• _RECORDS PROVIDED_:
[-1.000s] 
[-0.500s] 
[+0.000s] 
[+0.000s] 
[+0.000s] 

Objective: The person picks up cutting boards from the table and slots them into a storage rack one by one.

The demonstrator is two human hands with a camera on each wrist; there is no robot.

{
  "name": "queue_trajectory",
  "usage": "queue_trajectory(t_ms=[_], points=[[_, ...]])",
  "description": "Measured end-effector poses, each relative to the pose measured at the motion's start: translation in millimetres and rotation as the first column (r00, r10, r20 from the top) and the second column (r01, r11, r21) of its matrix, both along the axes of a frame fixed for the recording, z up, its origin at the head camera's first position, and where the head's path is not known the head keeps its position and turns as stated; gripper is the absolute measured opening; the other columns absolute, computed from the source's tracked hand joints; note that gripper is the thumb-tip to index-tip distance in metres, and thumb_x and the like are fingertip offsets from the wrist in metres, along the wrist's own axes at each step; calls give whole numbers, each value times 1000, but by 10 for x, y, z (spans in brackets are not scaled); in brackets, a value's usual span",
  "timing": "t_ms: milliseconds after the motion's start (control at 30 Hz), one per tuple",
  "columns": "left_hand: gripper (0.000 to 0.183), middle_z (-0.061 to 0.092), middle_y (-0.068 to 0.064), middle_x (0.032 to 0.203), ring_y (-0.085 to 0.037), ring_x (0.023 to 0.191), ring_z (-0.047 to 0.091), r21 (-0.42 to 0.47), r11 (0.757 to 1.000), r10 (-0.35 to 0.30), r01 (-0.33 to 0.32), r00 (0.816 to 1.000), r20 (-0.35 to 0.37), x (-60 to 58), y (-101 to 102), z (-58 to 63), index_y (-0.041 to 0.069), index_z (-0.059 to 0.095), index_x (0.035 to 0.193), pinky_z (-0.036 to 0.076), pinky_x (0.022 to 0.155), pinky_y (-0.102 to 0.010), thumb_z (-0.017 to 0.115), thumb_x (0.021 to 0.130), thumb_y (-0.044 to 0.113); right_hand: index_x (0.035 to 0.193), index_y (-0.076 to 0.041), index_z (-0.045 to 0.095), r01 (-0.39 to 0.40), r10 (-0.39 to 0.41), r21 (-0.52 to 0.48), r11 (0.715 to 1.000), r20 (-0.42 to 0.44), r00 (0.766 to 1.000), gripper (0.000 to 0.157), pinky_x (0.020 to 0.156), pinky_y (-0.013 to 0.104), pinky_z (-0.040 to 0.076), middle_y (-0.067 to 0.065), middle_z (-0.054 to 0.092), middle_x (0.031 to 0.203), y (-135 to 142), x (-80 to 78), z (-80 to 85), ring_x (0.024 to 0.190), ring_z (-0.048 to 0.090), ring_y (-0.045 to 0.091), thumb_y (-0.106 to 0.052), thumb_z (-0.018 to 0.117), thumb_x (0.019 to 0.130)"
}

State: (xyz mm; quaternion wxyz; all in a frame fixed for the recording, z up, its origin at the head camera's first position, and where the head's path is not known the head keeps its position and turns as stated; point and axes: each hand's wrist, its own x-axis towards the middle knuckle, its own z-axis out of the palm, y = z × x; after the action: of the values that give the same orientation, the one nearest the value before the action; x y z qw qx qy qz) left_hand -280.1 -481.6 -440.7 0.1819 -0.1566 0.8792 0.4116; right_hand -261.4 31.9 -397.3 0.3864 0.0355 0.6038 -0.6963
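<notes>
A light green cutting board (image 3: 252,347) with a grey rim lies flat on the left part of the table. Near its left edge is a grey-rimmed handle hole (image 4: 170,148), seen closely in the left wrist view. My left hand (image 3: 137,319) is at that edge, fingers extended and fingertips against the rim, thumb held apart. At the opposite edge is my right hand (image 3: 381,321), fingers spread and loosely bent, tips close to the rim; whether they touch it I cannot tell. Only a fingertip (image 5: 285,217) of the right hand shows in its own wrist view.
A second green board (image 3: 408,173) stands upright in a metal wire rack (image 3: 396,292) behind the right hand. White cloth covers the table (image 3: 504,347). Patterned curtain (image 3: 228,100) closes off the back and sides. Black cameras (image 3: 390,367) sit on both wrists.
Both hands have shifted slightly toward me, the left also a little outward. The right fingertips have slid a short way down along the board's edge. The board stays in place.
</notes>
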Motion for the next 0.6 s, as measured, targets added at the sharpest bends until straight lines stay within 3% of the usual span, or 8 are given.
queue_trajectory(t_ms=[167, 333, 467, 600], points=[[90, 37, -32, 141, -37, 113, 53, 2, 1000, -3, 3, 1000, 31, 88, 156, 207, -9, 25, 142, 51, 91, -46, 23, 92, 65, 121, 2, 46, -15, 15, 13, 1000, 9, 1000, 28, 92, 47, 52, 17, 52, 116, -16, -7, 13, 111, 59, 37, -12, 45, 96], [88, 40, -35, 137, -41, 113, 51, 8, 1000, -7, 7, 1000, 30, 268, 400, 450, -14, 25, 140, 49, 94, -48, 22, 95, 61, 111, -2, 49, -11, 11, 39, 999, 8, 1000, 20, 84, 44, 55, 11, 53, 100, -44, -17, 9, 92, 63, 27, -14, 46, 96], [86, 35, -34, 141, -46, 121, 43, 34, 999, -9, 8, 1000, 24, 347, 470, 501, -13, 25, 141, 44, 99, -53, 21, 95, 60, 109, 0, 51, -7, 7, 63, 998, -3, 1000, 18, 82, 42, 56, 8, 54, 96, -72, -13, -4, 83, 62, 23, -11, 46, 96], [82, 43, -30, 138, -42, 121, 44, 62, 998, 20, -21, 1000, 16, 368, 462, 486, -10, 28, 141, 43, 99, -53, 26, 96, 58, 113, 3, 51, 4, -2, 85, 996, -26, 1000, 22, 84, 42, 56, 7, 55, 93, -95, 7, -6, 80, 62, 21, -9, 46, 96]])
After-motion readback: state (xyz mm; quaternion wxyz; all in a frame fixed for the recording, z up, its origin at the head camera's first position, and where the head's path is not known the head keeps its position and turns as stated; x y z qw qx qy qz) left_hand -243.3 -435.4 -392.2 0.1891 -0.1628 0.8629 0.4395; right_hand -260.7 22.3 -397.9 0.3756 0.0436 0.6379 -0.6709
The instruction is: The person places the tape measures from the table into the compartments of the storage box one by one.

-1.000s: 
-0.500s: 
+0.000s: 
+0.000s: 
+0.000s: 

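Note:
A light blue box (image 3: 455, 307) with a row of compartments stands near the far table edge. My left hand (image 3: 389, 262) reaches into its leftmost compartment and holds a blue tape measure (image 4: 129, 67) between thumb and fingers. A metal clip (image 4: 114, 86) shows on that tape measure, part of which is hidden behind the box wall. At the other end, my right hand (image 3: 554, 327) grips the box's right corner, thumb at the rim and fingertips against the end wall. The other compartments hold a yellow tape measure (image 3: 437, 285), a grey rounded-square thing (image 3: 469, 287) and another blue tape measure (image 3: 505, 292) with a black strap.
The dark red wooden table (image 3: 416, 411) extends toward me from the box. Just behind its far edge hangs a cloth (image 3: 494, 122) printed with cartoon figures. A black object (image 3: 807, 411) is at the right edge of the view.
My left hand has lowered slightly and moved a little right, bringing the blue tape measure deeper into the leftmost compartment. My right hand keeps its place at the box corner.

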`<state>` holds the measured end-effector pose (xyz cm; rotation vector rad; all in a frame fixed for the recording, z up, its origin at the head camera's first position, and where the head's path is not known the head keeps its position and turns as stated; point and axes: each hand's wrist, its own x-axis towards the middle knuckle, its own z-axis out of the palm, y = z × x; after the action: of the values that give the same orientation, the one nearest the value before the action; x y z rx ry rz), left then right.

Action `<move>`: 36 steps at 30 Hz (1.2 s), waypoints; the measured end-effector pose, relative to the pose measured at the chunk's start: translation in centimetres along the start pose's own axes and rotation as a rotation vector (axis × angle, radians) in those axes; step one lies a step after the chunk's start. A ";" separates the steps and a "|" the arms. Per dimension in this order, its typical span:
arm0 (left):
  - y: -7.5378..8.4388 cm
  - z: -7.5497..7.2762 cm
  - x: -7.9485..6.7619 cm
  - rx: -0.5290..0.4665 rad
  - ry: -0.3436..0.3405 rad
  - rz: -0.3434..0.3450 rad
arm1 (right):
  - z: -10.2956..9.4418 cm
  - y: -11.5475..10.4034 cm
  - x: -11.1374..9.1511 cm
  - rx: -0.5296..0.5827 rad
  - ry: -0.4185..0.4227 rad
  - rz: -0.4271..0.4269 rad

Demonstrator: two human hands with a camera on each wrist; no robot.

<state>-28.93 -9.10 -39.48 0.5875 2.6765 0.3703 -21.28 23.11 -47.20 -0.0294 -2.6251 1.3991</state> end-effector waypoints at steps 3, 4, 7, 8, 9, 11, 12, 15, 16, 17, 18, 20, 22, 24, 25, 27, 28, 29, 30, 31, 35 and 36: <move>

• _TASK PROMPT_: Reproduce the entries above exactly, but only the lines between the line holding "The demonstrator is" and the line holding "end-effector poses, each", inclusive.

• _EXERCISE ANSWER_:
The demonstrator is two human hands with a camera on each wrist; there is no robot.

{
  "name": "queue_trajectory",
  "usage": "queue_trajectory(t_ms=[_], points=[[_, ...]])",
  "description": "Measured end-effector poses, each relative to the pose measured at the motion's start: translation in millimetres and rotation as the first column (r00, r10, r20 from the top) and the second column (r01, r11, r21) of its matrix, both along the axes of a frame fixed for the recording, z up, its origin at the head camera's first position, and where the head's path is not known the head keeps its position and turns as stated; gripper is the absolute measured opening; the other columns absolute, computed from the source's tracked hand joints; note that gripper is the thumb-tip to index-tip distance in metres, and thumb_x and the like are fingertip offsets from the wrist in metres, along the wrist's own axes at each step; calls give whole numbers, each value times 1000, but by 10 for x, y, z (spans in brackets are not scaled); in brackets, a value's usual span",

This output is complete, and the exercise is done.